# DESCRIPTION OF THE TASK
The expected result is the material below, reproduced exactly from its first line through the line containing "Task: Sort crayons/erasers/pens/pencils".
(MATERIAL PROVIDED)
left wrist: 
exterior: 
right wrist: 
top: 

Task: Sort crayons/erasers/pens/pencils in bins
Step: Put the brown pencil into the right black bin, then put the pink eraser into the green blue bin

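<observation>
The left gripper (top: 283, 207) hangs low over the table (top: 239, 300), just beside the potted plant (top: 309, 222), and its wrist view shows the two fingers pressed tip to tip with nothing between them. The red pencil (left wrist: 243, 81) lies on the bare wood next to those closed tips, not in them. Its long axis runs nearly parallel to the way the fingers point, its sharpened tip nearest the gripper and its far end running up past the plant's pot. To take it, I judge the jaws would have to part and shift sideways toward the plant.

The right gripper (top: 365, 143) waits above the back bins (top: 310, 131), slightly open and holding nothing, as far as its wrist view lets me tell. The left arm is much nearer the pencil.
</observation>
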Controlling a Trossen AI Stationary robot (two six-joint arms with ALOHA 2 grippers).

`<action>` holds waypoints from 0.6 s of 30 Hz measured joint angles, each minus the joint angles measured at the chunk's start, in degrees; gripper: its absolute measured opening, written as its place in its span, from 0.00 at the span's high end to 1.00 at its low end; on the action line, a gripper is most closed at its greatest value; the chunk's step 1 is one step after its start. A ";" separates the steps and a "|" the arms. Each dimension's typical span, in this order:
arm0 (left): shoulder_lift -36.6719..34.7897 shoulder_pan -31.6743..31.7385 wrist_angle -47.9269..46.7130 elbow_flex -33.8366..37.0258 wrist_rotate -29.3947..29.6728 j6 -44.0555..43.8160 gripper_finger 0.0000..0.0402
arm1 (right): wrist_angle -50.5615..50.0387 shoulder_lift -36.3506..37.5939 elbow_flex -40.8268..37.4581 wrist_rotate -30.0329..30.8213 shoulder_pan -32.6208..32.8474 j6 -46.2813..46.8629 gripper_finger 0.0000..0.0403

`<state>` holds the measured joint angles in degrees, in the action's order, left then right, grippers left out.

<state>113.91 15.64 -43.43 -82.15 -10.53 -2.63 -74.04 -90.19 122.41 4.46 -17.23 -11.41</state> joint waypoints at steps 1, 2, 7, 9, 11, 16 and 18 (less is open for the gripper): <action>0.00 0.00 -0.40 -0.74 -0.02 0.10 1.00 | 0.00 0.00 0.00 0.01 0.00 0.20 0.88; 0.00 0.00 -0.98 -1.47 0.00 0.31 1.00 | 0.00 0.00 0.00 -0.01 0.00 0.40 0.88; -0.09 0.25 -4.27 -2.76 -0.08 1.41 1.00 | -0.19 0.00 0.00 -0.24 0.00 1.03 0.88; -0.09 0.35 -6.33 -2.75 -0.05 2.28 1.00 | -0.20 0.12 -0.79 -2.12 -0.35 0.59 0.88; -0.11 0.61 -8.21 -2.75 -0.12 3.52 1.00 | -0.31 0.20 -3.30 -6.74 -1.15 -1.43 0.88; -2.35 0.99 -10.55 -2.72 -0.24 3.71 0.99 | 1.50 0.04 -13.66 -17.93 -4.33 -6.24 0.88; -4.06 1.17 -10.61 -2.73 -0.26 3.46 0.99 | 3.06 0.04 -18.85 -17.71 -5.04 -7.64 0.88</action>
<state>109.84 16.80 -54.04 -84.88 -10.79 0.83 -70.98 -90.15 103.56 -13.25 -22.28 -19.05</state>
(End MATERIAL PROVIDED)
# RESULT OF THE TASK
left wrist: 
exterior: 
right wrist: 
top: 

Task: Sort crayons/erasers/pens/pencils in bins

This is the complete output.